I feel Iike I’m missing something with Croatia.
Everyone harps on about it, but I’m just not feeling it.
Perhaps it’s because I’m here in autumn and didn’t go sailing or to the islands, or perhaps it’s because Bosnia spoilt me to bits, making Croatian people feel unfriendly, food average, sights mediocre, coastline not a dent on New Zealand, and price for learning all of the above – quite expensive.
So about Dubrovnik, don’t get me wrong wandering around the old city walls were a very pleasant way to spent my last day travelling with the gypsy.
But…. and there’s a but, I just feel like I’ve seen it all a thousand times over in Europe.
It was seriously a bit like – oh look there’s a nice fountain, oh look there’s a nice plaza, oh look there’s a nice church, oh look there’s a tour group fresh off the cruise ship with the earphones in following a lady with a flower and generally looking bored and miserable.

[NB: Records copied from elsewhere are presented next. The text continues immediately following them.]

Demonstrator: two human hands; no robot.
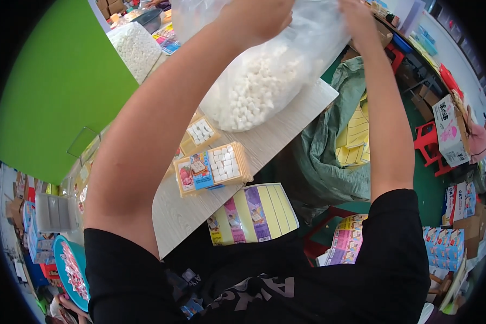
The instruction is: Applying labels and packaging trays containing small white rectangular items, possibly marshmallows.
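Note:
A large clear plastic bag stands on the table in front of me. Many small white pieces that look like mini marshmallows fill its lower part. My left hand is closed on the upper part of the bag. At the bag's upper right edge, my right hand pinches the plastic, its fingers slightly blurred and partly cut off by the frame. Nearer to me lies a stack of yellow trays with the same white pieces and a picture label. Another filled tray sits just behind it.
Printed yellow label sheets lie below the table's near edge. Right of the table is a green sack with yellow sheets inside. A green panel rises at left, above a teal basin. Red stools stand far right.

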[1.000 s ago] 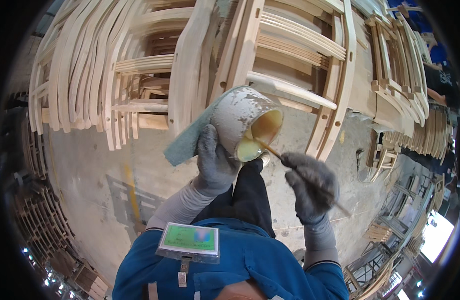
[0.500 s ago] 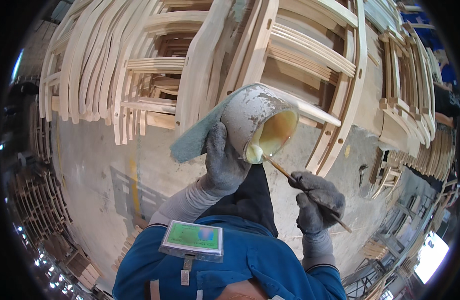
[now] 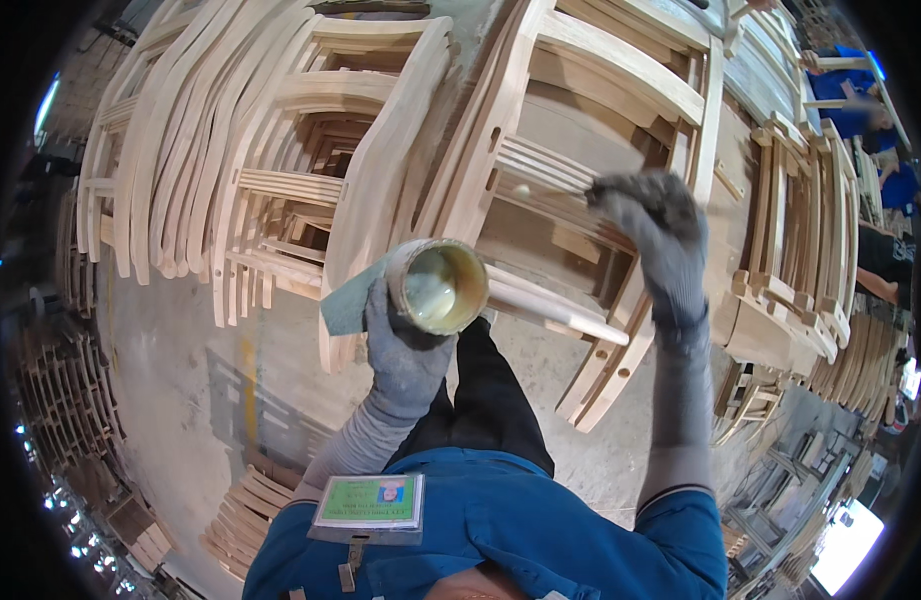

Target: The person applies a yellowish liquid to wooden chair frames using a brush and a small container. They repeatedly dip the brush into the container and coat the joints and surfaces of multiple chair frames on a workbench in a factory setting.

I actually hate myself for saying all this. I know I sound so ungrateful. I know I should be excited to be here. I know I should be amazed. I’m just not.
And in many ways Dubrovnik reminds me a lot of Venice in the sense it’s no longer a real city.
It’s all for show, it’s all for the tourists and the only signs of real life I got while wandering the old city walls was this woman hanging out her washing (thank you to the gypsy for this covert photo).
And, this man and best friend fishing.
As for my last night travelling with the gypsy… It was spent in a stoney silenced standoff after we got into a fight over how he was logistically going to get to Romania.
Luckily we mended frayed nerves by the time he boarded his bus to Romania and me to – appropriately named given the circumstances – Split.
I spent the next two days in Croatia’s second largest city thoroughly enjoying my own company and walking for miles in every direction happily camera snapping.
The city felt a lot more lived in than Dubrovnik and my favourite daily escapade was strolling around the local fruit market munching on pomegranate seeds.
I also devoured a lot of seafood given I was near the sea and travel by the golden rule – if you can’t see the sea don’t eat the seafood – though I wished I hadn’t after I counted a good dozen of these osmositised rats on the walk home.
And just in case you’re blind.
But the one thing that was truly outstanding about Split was the quality of the hostels for the price, with hot showers complete with nozzles actually attached to the wall, big beds, overly helpful staff, huge lockers and for the first time in a long time – camera Skypeable wifi.
But I think the fact I’ve now reduced myself to writing about the quality of Croatian hostels is perhaps a sign I should just stop writing about Croatia full stop.